Ainda com as dificuldades, o fato de ter a oportunidade de passar por uma situação dessas e poder rever meus conceitos sobre o que eu penso em relação à situações que nem passavam pela minha cabeça em casa é uma experiência incrível. Tudo tem seu lado bom. Quem sou eu? Depende do ponto de vista para responder.
Uma pessoa daqui poderia responder uma resposta diferente para quem me conhece em casa. Aqui provavelmente sou vista com uma pessoa mais dependente, mais insegura, sou ouvida diferente, não me expresso exatamente como gostaria de me expressar, como me expresso na minha língua mãe. Quando chega um momento em que devo arguir uma visão política, sociológica ou algo que requeira melhores habilidades com a língua, não digo exatamente o que eu quero, ainda que passe a mensagem com palavras diferentes.

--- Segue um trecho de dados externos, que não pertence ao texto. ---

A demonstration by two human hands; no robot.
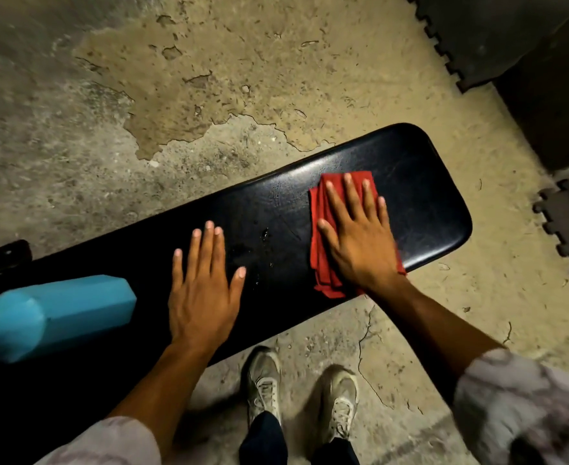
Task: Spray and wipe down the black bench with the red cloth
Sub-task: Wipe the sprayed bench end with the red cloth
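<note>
1. The right hand (360, 233) lies flat with its fingers spread, palm pressed down on the red cloth (323, 263); it pins the cloth and does not pinch it.
2. The left hand (202, 290) is also spread flat, bare palm resting straight on the table (420, 182), holding nothing.
3. The red cloth is a soft woven rag folded in several layers; its edges stick out past the right hand's fingertips, thumb side and wrist. It sits toward the table's rounded right end, well apart from the left hand.
4. The table is a long black padded bench top, glossy like vinyl, with rounded corners and fine scuffs. Small wet droplets (265, 233) glisten on it between the two hands.
5. A blue plastic spray bottle (75, 310), faceted in shape, lies on its side on the table just left of the left hand. No label or writing can be read on it.
6. Beyond the table, the concrete floor (142, 95) is rough, with peeling patches. Dark interlocking foam mats (477, 38) lie at the upper right.
7. Pale laced sneakers (263, 380) stand on the floor at the table's near edge.
</note>
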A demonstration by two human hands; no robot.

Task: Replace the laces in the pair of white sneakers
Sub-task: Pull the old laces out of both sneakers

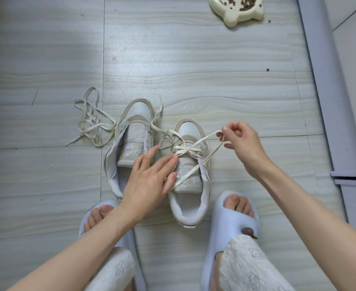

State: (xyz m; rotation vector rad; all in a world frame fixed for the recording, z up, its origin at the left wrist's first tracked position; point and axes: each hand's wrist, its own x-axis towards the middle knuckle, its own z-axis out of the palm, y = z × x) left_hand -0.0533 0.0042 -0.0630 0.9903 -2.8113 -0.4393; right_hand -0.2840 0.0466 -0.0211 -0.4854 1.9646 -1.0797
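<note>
Two white sneakers (pixel 131 143) stood side by side on a pale wood-grain floor (pixel 194 59), toes pointing away from the person crouched over them. Her right hand (pixel 242 143) was raised beside the right sneaker (pixel 190 177), thumb and fingertips pinching a loop of cream lace (pixel 206 139) that ran taut from the eyelets up to the curled fingers. The left hand (pixel 149 179) lay flat with straight, slightly spread fingers across the gap between the shoes, its fingertips touching the crossed lacing and pressing down on the tongue of the right sneaker; it gripped nothing. One strand of the lace passed under those fingers and back over the tongue. The right sneaker was laced only part of the way, with slack loops trailing toward its toe and across to its neighbour. The left sneaker (pixel 128 148) stood unlaced and spread open, its tongue exposed. Just beside its toe, on the left, a loose lace (pixel 91 122) lay in a tangle on the floor. Near the bottom of the view, two feet in pale blue slides (pixel 231 208) flanked the heels of the shoes, with patterned trouser legs (pixel 246 265) below them. Well apart, at the top edge, sat a cream pet bowl (pixel 238 11) holding dark kibble, with a few pellets scattered on the floor near it
</note>
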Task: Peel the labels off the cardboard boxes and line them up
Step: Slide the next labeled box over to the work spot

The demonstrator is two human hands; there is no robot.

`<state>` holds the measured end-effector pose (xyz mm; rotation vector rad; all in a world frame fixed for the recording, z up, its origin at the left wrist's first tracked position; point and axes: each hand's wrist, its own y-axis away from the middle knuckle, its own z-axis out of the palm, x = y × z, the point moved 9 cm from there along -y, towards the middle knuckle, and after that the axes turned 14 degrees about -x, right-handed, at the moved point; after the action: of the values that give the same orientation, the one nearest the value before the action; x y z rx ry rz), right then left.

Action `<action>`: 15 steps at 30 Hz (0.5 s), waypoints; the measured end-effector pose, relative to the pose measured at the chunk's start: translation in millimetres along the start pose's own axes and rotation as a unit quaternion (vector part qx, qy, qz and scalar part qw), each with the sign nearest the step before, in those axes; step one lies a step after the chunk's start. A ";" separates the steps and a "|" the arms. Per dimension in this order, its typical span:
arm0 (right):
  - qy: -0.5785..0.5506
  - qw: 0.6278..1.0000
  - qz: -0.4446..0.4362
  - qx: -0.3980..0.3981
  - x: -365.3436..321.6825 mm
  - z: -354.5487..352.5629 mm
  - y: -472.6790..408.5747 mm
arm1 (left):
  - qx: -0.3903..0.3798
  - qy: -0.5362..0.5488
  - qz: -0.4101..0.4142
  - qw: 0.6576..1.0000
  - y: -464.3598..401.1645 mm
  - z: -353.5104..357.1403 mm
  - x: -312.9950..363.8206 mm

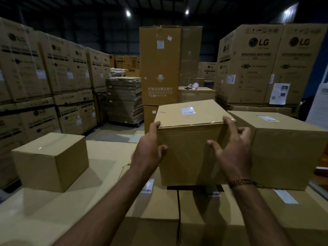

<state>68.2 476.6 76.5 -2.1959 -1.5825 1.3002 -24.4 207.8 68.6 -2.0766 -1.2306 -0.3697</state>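
A brown cardboard box (188, 153) stands in the middle on a layer of lower boxes (156, 206), with a white label (188, 110) under clear tape on its top. My left hand (150, 151) grips its near left top corner, thumb against the front face. My right hand (232, 150) holds the near right top edge, fingers spread over the front. To the right stands a second box (287, 153) with a white label (268, 118) on top. At the left, a smaller box (51, 160) shows no label.
White labels (285, 196) lie on the lower boxes' tops. Tall stacks of LG cartons (44, 71) wall the left, and more LG cartons (262, 64) stand at the right. A tall plain carton (159, 64) rises behind the middle box. A pallet of flat cardboard (124, 100) stands beyond.
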 end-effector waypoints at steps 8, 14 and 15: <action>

Isso faz as pessoas me conhecerem menos.
Em casa sou mais segura, procuro fazer as coisas sozinha, sei como me comportar nas situações. Sei como me vestir para as ocasiões, tenho um perfil provavelmente enquadrado do que representaria uma garota como eu. Aqui não me encaixo nos padrões, pelo menos não exatamente, ainda que me encaixe numa idéia. Díficil explicar. Vou me adaptando.